What is hepatitis B?
Hepatitis B is a viral infection that causes liver inflammation and damage. Inflammation is swelling that occurs when tissues of the body become injured or infected. Inflammation can damage organs.
Viruses invade normal cells in your body. Many viruses cause infections that can spread from person to person. The hepatitis B virus spreads through contact with an infected person’s blood, semen, or other body fluids.
The hepatitis B virus can cause an acute or chronic infection.
Acute hepatitis B
Acute hepatitis B is a short-term infection. Some people have symptoms, which may last several weeks. In some cases, symptoms last up to 6 months. Sometimes the body is able to fight off the infection and the virus goes away. If the body isn’t able to fight off the virus, the virus does not go away, and chronic hepatitis B infection occurs.

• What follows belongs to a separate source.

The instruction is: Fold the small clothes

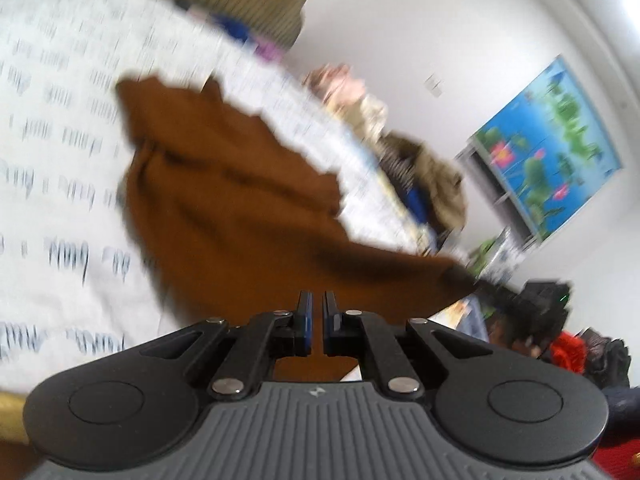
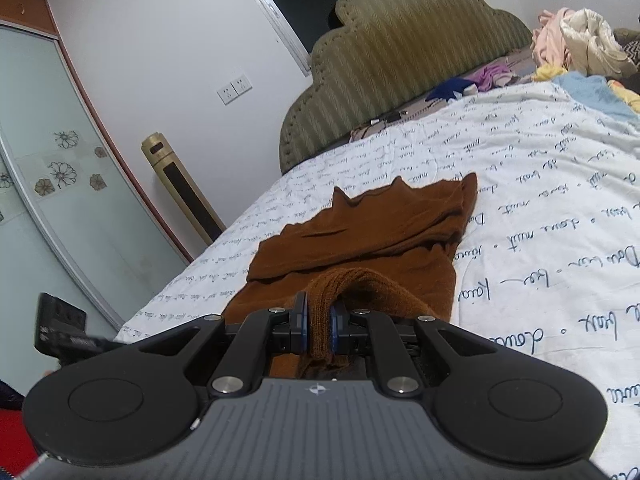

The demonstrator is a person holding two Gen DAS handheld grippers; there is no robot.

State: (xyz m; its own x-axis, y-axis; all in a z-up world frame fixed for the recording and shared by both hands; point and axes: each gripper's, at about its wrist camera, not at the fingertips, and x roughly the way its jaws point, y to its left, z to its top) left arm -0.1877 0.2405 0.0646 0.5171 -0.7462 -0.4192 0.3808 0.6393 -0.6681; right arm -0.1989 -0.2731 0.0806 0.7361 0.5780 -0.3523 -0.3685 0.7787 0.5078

Most healthy adults and children older than 5 years who have hepatitis B get better and do not develop a chronic hepatitis B infection.6
Chronic hepatitis B
Chronic hepatitis B is a long-lasting infection. Your chance of developing chronic hepatitis B is greater if you were infected with the virus as a young child. About 90 percent of infants infected with hepatitis B develop a chronic infection. About 25 to 50 percent of children infected between the ages of 1 and 5 years develop chronic infections. However, only about 5 percent of people first infected as adults develop chronic hepatitis B.6
How common is hepatitis B?
Hepatitis B worldwide
Hepatitis B infection is more common in some other parts of the world than it is in the United States. Though less than 0.5 percent of the U.S. population has hepatitis B, 2 percent or more of the population is infected in areas such as Africa, Asia, and parts of the Middle East, Eastern Europe, and South America.7,8,9
Hepatitis B infection has been especially common in some parts of the world, such as sub-Saharan Africa and parts of Asia, where 8 percent or more of the population was infected.9 In some of these areas, Hepatitis B infection rates are now lower than they were, but infection rates are still higher in these areas than in the United States.8,9
Hepatitis B in the United States
In the United States, about 862,000 people have chronic hepatitis B.6 Asian Americans and African Americans have higher rates of chronic hepatitis B than other U.S. racial and ethnic groups.10 Researchers estimate that about half of the people living with chronic hepatitis B in the United States are Asian Americans and Pacific Islanders.11 Chronic hepatitis B is also more common among people born in other countries than among those born in the United States.7
The hepatitis B vaccine has been available since the 1980s and, in 1991, doctors began recommending that children in the United States receive the hepatitis B vaccine. The annual rate of acute hepatitis B infections went down 88.5 percent between 1982 and 2015.12 In 2017, the annual number of hepatitis B infections rose in some states.13 Experts think the rise was related to increases in injection drug use. Injection drug use increases the risk of hepatitis B infection.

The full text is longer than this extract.